01.02.2007 | Redakteur: Barbara Schulz

Stuttgart (bs) – Die Bosch-Gruppe konnte im vergangen Jahr ihren weltweiten Umsatz um mehr als 5% auf 43,7 Mrd. Euro steigern. Wie das Unternehmen am Donnerstag mitteilt, wurde damit das für 2006 gesetzte Ziel erreicht. Die Rendite sei hingegen leicht rückläufig gewesen. Das Ergebnis vor Steuern liege voraussichtlich am unteren Rand des Zielkorridors von 7% bis 8% vom Umsatz.
Wachstumstreiber waren laut Bosch erneut die Region Asien/Pazifik und die Unternehmensbereiche Gebrauchsgüter und Gebäudetechnik sowie Industrietechnik. „Unsere langfristige Strategie zahlt sich aus.
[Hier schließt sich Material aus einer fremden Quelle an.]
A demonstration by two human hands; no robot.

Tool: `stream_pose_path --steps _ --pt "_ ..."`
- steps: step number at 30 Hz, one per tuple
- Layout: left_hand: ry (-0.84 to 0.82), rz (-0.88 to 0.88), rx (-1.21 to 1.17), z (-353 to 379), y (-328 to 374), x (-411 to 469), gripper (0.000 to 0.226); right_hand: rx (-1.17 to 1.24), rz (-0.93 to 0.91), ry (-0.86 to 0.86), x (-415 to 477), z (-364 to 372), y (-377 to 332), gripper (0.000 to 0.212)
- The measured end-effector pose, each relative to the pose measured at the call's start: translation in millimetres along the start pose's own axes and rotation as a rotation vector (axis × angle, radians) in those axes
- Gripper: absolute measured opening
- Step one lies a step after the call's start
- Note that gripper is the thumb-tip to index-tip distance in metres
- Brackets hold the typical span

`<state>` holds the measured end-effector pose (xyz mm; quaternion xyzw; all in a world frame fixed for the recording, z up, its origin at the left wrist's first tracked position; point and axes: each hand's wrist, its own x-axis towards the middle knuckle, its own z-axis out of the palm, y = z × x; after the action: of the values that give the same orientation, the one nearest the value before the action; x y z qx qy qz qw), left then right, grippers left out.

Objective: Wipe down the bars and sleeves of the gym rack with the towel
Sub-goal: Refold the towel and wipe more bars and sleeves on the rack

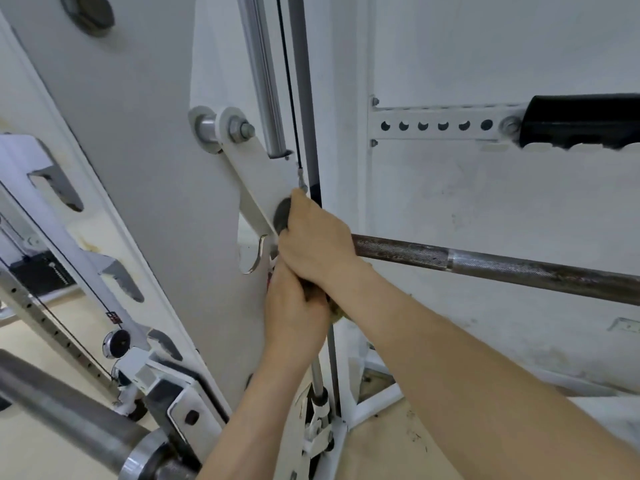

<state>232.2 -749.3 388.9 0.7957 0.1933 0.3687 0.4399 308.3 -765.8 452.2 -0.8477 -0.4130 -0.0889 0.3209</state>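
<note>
The knurled steel bar (485, 265) runs from the middle of the view to the right edge. At its left end, beside the white hook arm (256, 188), my right hand (318, 237) grips a dark grey towel (282, 216) wrapped over the bar. Just below, my left hand (294, 306) holds the lower part of the same towel, which shows dark with a yellowish bit between the two hands. Most of the towel is hidden under my fingers. A thick steel sleeve (69, 410) with a collar lies at the bottom left.
A white upright (114, 168) with hook notches slants across the left. Chrome guide rods (266, 81) and a black cable (289, 81) run vertically behind my hands. A black padded handle (581, 121) on a holed bracket (436, 125) sticks out at upper right. A weight stack (41, 275) stands far left.
</note>
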Motion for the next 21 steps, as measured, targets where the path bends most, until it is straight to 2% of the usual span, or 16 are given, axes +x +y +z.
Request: stream_pose_path --steps 2,5,9,12,15,18,21 --pt "-0.007 -0.01 0.029 7.4 -5.4 -6.5 0.035 -0.213 0.018 -0.072 -1.9 0.7 11.9 0.047" --pt "-0.043 0.06 0.196 17.1 -7.6 -12.3 0.054 -0.337 0.013 -0.061 -9.9 -6.2 29.0 0.04" --pt "-0.083 0.076 0.327 38.3 -1.5 -28.5 0.055 -0.476 -0.045 0.007 -30.7 -20.8 50.7 0.034" --pt "-0.088 0.111 0.285 43.5 7.3 -36.6 0.042 -0.511 -0.049 -0.01 -47.6 -38.5 66.5 0.033" --pt "-0.001 0.195 0.184 34.1 20.7 -30.5 0.047 -0.59 -0.027 -0.009 -69.0 -61.9 86.3 0.026" --pt "-0.013 0.277 0.316 29.1 34.7 -8.9 0.053 -0.61 0.09 -0.006 -95.0 -99.5 105.2 0.02" --pt "-0.14 0.484 0.56 50.2 47.1 -1.8 0.041 -0.489 0.405 -0.103 -119.3 -150.7 131.9 0.022"
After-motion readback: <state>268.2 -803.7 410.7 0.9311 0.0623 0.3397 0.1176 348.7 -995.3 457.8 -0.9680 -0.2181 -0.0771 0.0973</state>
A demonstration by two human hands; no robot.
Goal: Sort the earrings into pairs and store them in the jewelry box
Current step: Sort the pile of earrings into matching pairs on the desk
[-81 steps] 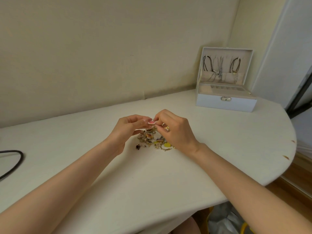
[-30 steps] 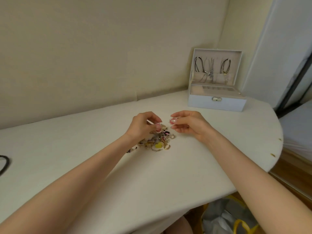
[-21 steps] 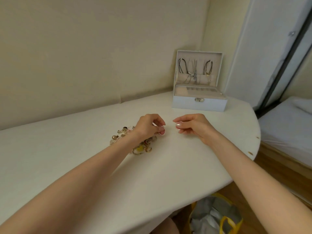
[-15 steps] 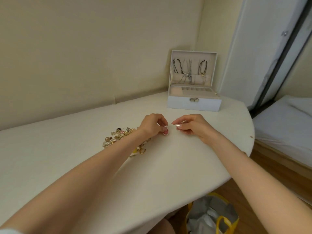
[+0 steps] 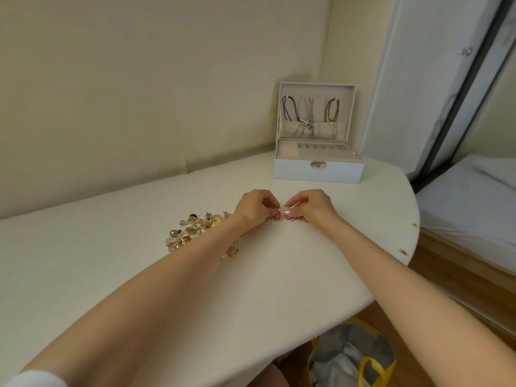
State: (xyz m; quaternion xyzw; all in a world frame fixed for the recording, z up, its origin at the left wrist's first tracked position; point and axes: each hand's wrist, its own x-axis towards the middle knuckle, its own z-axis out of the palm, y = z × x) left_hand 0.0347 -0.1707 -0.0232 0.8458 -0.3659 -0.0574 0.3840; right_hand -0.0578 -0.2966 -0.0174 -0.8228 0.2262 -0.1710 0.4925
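Two round pink earrings (image 5: 277,217) with pale beaded rims sit side by side near the counter's (image 5: 279,275) middle, one pinched by the left hand (image 5: 252,206) and the other by the right hand (image 5: 312,205). A heap of gold and pearl earrings (image 5: 195,230) lies just left of them. The white jewelry box (image 5: 318,173) stands open at the far right corner, its lid upright.

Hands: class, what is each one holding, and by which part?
The left hand pinches a pink earring by its upper edge, between thumb and fingertip. The right hand pinches the matching earring the same way.
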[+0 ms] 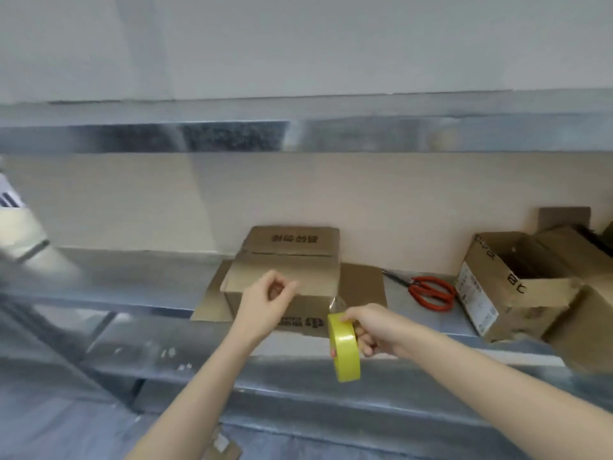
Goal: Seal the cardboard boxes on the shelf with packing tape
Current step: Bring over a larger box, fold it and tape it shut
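A closed cardboard box (292,260) sits on the metal shelf (132,280), on a flat sheet of cardboard (361,283). My right hand (371,330) grips a yellow roll of packing tape (343,346) just in front of the box's near right corner. A short clear strip of tape (337,304) rises from the roll toward that corner. My left hand (268,300) hovers at the box's near edge, fingers curled loosely with nothing in them.
Red-handled scissors (431,292) lie on the shelf to the right of the box. Farther right stands an open cardboard box (517,287) with its flaps up. An upper metal shelf (298,134) runs overhead. A lower shelf level (298,376) lies below.
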A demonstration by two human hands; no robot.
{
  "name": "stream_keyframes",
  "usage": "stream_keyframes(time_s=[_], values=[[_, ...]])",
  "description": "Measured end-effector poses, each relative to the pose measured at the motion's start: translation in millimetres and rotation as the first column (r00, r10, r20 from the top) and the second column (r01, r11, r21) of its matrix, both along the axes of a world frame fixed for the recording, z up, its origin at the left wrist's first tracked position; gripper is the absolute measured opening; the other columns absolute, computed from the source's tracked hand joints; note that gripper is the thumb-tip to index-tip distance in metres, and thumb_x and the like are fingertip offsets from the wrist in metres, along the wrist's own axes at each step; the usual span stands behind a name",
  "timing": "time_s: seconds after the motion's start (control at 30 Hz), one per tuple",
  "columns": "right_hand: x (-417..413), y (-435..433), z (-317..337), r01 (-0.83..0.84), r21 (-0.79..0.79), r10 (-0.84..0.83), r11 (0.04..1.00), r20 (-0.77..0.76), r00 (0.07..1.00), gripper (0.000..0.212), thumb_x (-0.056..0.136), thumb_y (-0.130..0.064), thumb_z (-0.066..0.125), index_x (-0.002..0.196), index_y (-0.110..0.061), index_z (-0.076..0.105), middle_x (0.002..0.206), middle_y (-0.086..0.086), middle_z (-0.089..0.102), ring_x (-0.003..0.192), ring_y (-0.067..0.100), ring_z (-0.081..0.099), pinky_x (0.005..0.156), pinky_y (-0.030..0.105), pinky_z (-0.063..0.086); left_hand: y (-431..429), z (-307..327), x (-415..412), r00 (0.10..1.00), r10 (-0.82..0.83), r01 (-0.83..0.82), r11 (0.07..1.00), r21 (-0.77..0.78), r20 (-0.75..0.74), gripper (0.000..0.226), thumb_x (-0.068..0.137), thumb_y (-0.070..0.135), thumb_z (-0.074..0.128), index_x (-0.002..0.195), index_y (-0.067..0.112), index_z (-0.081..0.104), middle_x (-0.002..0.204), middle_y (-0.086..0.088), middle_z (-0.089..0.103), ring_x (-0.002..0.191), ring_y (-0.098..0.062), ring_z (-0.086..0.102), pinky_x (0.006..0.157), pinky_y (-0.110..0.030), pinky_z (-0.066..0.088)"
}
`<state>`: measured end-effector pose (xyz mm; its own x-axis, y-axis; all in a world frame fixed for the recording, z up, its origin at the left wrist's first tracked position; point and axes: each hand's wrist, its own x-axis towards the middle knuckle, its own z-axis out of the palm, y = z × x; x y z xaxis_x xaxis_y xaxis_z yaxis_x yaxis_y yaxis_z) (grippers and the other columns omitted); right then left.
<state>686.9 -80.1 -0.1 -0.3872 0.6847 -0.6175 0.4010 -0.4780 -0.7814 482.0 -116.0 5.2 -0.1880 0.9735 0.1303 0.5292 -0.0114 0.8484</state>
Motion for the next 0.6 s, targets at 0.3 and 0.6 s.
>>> stream_keyframes(time_s=[0.3,0.6], values=[[-7.4,-2.2,-2.6,0.006,-0.026,-0.007,1.000,-0.066,0.998,0.023,0.101,-0.019,0.039,0.105,-0.002,0.055,0.087,0.023,0.073,0.034,0.013,0.035,0.038,0.019,0.030,-32.8,-49.8,31.0,0.937,-0.282,0.338,0.883,-0.327,0.206,0.121,0.041,0.057,0.089,0.143,0.031,0.031,0.141,0.012,0.038,0.133,-0.001,0.032,0.109,-0.036,0.038],[-5.2,-10.6,-7.4,0.033,-0.053,-0.036,0.998,-0.049,0.998,0.033,0.101,-0.036,0.045,0.096,-0.006,0.060,0.062,0.009,0.064,0.034,0.010,0.044,0.043,0.021,0.033,-26.1,-59.1,37.7,0.938,-0.289,0.326,0.922,-0.208,0.190,0.098,0.050,0.046,0.090,0.133,0.034,0.040,0.130,0.009,0.042,0.119,-0.007,0.045,0.096,-0.035,0.050]])
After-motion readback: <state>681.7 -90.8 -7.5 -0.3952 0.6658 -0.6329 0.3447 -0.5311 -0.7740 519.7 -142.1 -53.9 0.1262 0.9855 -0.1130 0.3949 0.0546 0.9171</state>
Wir konnten unsere Präsenz in Asien deutlich ausbauen und unsere Geschäfte außerhalb der Kraftfahrzeugtechnik kräftig steigern“, sagte Franz Fehrenbach, Vorsitzender der Bosch-Geschäftsführung, bei der Vorlage der vorläufigen Geschäftszahlen für das Jahr 2006 in Stuttgart.
Alle Unternehmensbereiche der Bosch-Gruppe leisteten im Jahr 2006 einen positiven Wachstums- und Ergebnisbeitrag – allerdings mit sehr unterschiedlicher Dynamik, so Bosch. Der Unternehmensbereich Kraftfahrzeugtechnik, mit 62% Umsatzanteil die größte Säule bei Bosch, legte dabei um 3,5% auf knapp 27,2 Mrd. Euro zu. Ohne Konsolidierungseffekte sei es ein Prozentpunkt weniger. Das höchste Wachstum verzeichnete den Angaben zufolge aber der Unternehmensbereich Gebrauchsgüter und Gebäudetechnik. Hier stieg der Umsatz um rund 10% auf nahezu 11 Mrd. Euro.
Auch der Unternehmensbereich Industrietechnik hätte sich mit einem Zuwachs von mehr als 7% positiv entwickelt. Ausgewiesen werde jedoch ein Umsatzplus von gut 5% auf 5,5 Mrd. Euro, weil das Bremsscheibengeschäft auf den Unternehmensbereich Kraftfahrzeugtechnik übergegangen ist.
Regional legte Bosch vor allem in Asien mit einem Plus von 13% zu. In China und in Indien stieg der Bosch-Umsatz dem Unternehmen zufolge sogar um deutlich mehr als 20%. Moderater stiegen hingegen die Umsätze in Nordamerika (+4,5%) sowie in West-Europa (+3%).
Entsprechend dem Ausbau der regionalen Geschäfte entwickelte sich auch die Anzahl der Mitarbeiter in der Bosch-Gruppe: Ende 2006 waren laut Bosch rund 260 000 Mitarbeiter bei Bosch beschäftigt – nach 251 000 im Jahr 2005. In Deutschland blieb die Zahl der Mitarbeiter bei rund 110 000 stabil.
Die Ausgaben für Forschung und Entwicklung hätten 2006 3,3 Mrd. Euro oder umgerechnet 7,6% vom Umsatz betragen – nach 7,4% im Jahr 2005. „Wir erbringen weiterhin erhebliche Vorleistungen für Innovationen und zukünftiges Wachstum. Dies setzt jedoch ein auf Dauer solides Ertragsniveau voraus“, so Fehrenbach.